The broad strokes of romance, betrayal and death are all there, but it's hard to connect with the story on a deeper level. There's almost no dialogue, and the most powerful moments use dance and sound to show characters physically transformed by grief, rage or desire. But if you catch them in lighter moods, it can feel a bit like watching the Sims chatting. Even worse, if you lose the thread of the narrative, one dreamlike conceptual dance scene can start to blur into another. It feels rude to wander off when a performer is working a kind of slow, rhythmic magic. But there are so many things to see, it's hard to stay in one place.

Even at its most opaque, The Burnt City is a wonderful way to lose yourself.

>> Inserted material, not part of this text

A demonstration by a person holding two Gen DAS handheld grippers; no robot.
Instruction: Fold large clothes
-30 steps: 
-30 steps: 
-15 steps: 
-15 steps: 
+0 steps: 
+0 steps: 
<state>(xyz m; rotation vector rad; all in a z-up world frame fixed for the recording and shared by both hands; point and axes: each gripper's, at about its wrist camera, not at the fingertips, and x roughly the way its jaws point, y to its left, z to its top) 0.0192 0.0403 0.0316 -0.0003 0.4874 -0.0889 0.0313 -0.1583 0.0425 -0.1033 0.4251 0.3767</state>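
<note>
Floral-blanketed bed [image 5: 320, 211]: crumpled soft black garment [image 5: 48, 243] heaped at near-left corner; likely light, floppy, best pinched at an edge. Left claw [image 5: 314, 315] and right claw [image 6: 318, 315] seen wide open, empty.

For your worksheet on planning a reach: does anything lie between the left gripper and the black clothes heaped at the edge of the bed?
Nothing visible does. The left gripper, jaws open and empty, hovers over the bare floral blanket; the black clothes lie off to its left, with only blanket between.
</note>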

There's a voyeuristic pleasure in exploration for its own sake, whether you're peeking into an empty dressing room or watching a character quietly go about their work. After three hours roaming Punchdrunk's world, I was convinced I'd only scratched its surface -- and there was no question that there was more to understand. I'll definitely be going back, maybe more than once. But while previous encounters with Punchdrunk swallowed me up and offered an escape from the real world, it's harder to let go in 2022. The real world just feels too close.

The Burnt City is playing now in London.